What the task requires
Write out exactly the lines below that run from the one containing "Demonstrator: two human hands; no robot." through the one containing "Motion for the", both included, with no other lines.

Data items

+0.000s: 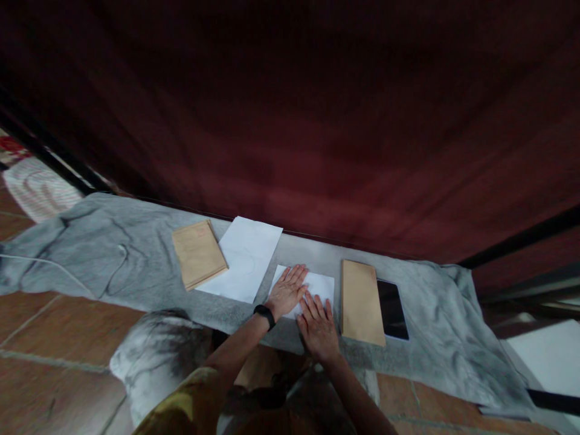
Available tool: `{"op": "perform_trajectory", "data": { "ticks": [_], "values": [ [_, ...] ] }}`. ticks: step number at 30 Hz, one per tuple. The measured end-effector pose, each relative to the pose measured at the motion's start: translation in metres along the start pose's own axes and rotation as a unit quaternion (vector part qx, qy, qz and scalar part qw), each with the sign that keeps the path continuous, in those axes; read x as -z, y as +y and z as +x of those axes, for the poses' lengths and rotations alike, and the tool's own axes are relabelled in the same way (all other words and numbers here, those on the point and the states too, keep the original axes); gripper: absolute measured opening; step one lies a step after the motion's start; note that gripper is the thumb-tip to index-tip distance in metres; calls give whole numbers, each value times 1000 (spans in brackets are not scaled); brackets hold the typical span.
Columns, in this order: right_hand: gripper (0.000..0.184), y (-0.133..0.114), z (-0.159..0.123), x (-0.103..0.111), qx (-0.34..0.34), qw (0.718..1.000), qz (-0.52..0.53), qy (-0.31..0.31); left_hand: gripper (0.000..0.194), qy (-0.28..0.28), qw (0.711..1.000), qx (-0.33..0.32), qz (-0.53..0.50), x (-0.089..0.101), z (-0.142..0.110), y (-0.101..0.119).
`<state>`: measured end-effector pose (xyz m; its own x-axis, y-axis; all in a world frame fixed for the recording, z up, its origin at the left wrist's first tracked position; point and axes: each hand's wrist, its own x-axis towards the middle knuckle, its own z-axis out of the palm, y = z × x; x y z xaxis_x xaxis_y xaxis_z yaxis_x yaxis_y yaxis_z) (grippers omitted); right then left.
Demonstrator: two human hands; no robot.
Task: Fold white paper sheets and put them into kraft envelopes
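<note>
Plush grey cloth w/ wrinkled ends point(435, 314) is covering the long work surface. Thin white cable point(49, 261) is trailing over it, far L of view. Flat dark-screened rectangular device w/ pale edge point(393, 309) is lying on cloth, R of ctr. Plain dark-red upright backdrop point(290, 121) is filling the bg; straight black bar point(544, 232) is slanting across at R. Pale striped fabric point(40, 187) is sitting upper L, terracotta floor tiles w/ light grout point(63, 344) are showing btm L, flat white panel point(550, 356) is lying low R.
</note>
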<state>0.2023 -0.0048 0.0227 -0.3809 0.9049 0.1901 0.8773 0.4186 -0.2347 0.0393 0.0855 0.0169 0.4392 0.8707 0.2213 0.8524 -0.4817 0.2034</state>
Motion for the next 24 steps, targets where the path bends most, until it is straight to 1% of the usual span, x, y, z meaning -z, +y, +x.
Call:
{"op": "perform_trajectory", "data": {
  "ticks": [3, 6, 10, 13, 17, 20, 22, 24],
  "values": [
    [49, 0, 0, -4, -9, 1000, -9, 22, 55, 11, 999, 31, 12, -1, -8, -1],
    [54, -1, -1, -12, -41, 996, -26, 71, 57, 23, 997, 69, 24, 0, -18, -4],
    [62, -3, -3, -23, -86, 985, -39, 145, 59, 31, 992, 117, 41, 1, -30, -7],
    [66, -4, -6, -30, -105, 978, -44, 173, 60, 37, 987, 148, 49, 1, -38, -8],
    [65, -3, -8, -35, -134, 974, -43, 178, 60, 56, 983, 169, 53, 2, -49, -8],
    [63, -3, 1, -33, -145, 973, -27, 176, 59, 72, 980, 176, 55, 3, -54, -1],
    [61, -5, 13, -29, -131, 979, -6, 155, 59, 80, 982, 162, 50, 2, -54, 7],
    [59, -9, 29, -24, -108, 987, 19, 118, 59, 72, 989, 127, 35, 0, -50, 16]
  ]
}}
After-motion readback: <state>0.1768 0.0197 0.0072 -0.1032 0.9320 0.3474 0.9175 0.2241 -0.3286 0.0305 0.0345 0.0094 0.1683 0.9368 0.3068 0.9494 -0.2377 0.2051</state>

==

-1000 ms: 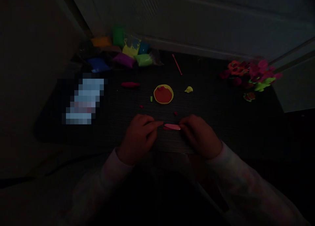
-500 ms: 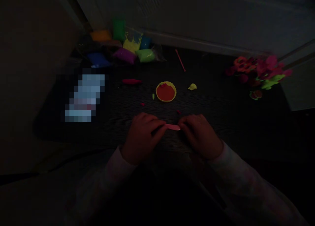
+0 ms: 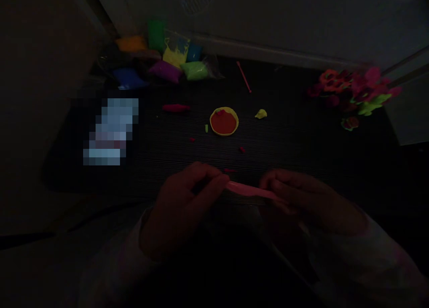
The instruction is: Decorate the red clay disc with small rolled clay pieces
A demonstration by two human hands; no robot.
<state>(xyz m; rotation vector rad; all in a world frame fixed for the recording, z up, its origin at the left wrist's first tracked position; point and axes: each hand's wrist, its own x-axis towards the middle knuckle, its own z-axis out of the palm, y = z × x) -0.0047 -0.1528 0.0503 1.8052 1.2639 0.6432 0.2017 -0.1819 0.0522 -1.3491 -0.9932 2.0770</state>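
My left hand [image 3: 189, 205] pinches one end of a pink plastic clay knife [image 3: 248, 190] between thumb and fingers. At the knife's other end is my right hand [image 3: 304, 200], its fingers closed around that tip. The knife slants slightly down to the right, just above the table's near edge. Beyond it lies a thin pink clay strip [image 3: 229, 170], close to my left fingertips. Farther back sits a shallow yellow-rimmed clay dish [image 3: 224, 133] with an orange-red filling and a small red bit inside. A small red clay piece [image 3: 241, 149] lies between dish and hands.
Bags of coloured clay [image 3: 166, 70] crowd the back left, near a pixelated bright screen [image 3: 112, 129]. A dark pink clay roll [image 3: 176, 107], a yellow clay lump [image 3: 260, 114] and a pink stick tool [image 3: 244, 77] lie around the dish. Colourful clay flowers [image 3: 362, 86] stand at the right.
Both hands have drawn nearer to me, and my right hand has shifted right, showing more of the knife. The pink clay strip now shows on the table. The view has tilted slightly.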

Your solution
Demonstrator: two human hands; no robot.
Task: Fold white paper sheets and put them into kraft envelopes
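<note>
Plush grey cloth w/ wrinkled ends point(435, 314) is covering the long work surface. Thin white cable point(49, 261) is trailing over it, far L of view. Flat dark-screened rectangular device w/ pale edge point(393, 309) is lying on cloth, R of ctr. Plain dark-red upright backdrop point(290, 121) is filling the bg; straight black bar point(544, 232) is slanting across at R. Pale striped fabric point(40, 187) is sitting upper L, terracotta floor tiles w/ light grout point(63, 344) are showing btm L, flat white panel point(550, 356) is lying low R.
</note>
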<state>0.2023 -0.0048 0.0227 -0.3809 0.9049 0.1901 0.8773 0.4186 -0.2347 0.0393 0.0855 0.0169 0.4392 0.8707 0.2213 0.8524 -0.4817 0.2034</state>
Motion for the next 24 steps, targets where the path bends most, until it is straight to 1% of the usual span, x, y, z meaning -z, +y, +x.

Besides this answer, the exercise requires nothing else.